## Work task
Every line of the data that contains the string "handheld" must be copied.
Record extracts section start
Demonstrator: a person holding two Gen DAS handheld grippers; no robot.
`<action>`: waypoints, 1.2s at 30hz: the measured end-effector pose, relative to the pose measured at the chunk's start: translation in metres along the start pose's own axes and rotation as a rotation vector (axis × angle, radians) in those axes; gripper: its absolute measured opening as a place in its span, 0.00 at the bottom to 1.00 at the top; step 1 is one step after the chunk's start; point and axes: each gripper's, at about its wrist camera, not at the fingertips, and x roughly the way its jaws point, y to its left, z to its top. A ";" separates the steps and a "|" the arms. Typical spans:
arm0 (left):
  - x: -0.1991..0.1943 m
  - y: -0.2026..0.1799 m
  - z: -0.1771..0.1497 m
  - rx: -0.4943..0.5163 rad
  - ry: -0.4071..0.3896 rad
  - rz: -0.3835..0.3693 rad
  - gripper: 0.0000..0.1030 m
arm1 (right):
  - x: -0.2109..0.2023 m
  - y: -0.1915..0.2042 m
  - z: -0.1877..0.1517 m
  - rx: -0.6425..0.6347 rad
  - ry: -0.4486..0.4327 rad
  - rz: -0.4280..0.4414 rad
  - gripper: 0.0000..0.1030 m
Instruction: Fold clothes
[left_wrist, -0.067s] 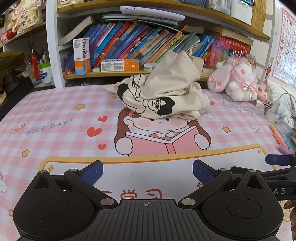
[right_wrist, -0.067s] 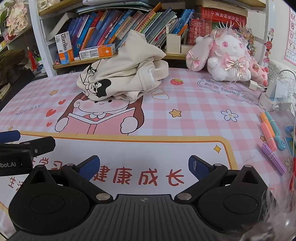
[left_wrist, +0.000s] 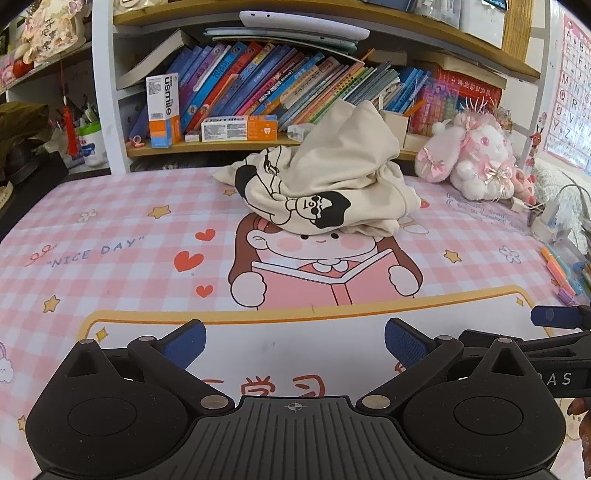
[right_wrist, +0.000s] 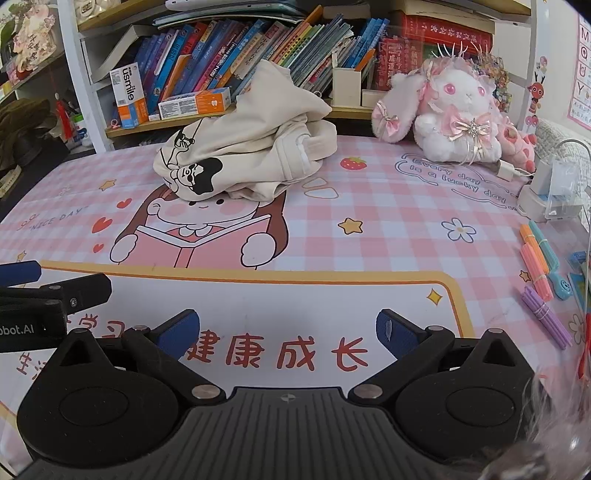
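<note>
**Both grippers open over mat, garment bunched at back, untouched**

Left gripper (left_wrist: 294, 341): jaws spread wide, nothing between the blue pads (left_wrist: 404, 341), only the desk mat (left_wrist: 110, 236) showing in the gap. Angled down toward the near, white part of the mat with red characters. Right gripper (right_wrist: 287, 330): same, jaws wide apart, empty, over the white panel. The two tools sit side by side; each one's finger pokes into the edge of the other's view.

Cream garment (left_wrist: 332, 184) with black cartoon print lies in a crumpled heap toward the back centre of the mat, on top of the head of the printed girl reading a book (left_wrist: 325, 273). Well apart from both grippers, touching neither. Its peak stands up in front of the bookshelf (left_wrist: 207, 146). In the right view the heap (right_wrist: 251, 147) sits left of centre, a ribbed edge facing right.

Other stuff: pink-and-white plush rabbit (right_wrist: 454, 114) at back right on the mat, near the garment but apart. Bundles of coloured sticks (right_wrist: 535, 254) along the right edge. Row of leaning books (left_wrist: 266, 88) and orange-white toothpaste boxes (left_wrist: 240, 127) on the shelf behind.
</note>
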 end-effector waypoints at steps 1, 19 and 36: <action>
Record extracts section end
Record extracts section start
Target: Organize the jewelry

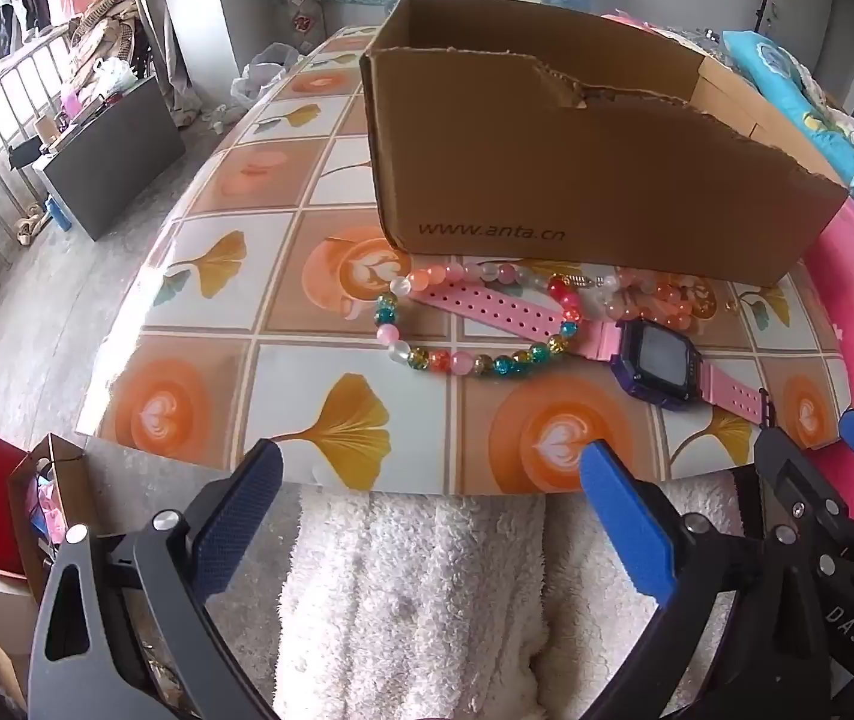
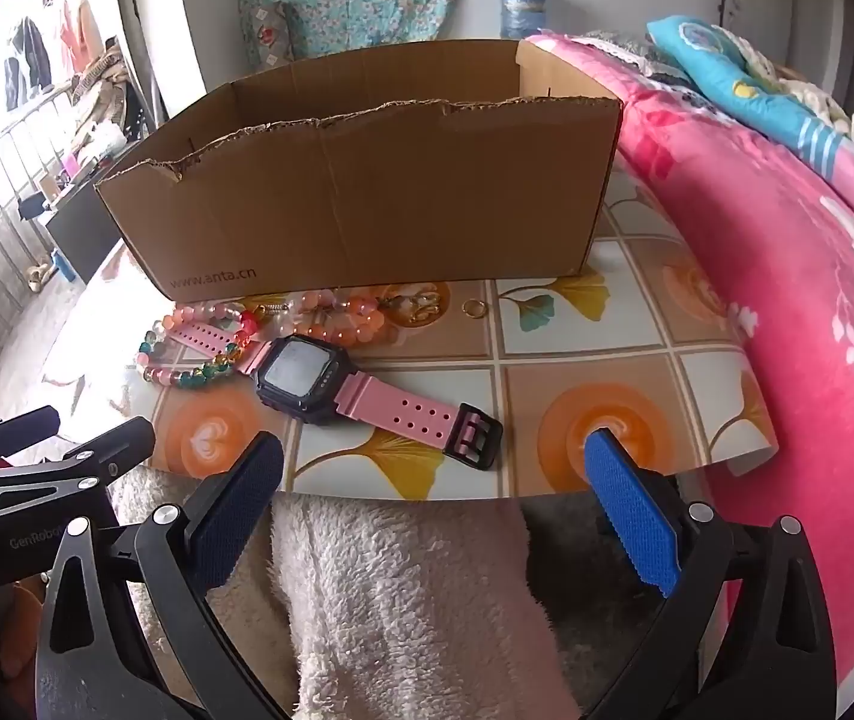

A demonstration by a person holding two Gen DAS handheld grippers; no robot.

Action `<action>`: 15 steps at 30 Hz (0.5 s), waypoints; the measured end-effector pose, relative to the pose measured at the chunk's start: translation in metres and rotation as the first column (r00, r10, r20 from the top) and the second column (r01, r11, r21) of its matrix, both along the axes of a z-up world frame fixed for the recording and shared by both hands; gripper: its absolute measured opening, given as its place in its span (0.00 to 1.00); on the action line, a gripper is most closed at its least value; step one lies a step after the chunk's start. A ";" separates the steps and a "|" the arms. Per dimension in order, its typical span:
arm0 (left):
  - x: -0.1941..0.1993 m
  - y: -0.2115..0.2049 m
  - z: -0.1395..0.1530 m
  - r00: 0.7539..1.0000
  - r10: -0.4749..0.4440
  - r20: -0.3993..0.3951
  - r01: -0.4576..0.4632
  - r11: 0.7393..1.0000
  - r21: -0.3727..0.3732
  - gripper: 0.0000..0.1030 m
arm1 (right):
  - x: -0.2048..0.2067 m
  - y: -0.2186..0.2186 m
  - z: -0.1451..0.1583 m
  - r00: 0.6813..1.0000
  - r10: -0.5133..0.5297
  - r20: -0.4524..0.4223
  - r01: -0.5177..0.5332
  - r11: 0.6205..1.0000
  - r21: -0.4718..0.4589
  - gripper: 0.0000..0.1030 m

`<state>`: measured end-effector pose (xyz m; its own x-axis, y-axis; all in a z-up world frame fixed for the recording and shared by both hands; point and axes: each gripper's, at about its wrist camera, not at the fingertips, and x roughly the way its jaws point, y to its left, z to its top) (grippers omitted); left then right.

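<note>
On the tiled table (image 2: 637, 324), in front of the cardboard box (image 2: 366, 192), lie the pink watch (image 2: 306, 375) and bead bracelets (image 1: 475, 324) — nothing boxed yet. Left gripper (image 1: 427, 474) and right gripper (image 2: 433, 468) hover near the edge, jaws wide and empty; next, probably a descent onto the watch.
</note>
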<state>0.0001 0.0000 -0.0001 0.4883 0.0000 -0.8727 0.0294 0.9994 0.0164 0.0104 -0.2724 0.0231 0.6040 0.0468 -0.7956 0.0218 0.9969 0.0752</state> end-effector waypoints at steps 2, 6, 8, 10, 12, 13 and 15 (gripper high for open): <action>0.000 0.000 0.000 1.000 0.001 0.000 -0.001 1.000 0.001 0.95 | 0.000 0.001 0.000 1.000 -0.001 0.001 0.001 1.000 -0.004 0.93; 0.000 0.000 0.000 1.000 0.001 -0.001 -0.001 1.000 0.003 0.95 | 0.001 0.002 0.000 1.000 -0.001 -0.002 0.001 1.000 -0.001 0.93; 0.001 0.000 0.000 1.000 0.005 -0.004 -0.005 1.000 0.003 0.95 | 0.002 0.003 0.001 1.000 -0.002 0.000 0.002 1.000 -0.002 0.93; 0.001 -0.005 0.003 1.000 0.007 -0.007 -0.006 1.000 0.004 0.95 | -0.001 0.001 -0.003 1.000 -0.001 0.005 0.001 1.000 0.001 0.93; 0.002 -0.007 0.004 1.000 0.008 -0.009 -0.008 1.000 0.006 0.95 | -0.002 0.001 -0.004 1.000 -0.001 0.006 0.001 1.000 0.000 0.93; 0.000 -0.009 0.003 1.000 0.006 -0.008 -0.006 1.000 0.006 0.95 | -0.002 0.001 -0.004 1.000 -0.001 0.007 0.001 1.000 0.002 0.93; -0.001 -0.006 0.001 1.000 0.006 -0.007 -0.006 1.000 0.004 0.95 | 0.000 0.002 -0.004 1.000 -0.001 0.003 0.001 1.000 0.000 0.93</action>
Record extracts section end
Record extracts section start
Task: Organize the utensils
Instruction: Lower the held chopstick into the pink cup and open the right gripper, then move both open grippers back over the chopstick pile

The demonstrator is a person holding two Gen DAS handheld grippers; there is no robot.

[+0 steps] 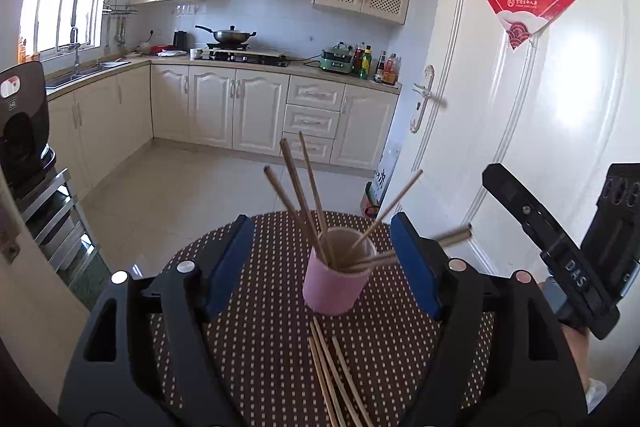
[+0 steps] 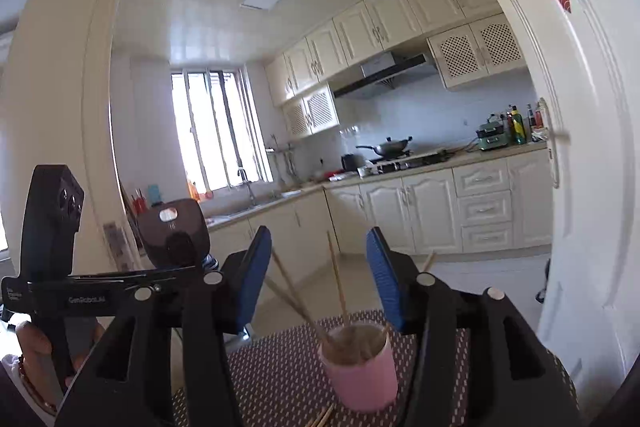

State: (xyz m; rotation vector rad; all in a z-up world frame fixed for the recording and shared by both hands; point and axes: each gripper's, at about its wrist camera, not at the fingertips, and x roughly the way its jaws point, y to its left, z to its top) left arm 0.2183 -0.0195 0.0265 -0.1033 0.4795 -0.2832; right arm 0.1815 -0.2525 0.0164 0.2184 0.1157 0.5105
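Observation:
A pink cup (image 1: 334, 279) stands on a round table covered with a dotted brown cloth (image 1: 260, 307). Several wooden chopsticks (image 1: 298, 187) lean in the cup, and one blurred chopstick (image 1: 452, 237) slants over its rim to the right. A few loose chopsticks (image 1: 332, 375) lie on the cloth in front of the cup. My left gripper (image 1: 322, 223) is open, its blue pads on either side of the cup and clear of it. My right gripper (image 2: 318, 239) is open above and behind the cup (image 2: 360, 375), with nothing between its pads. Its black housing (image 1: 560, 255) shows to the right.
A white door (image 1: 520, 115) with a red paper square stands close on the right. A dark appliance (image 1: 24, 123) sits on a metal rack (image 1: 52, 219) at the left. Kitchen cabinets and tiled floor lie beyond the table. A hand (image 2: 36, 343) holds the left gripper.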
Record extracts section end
## Answer area
Demonstrator: a person holding two Gen DAS handheld grippers; no robot.
A demonstration by a person holding two Gen DAS handheld grippers; no robot.
The demonstrator is a person holding two Gen DAS handheld grippers; there is no robot.

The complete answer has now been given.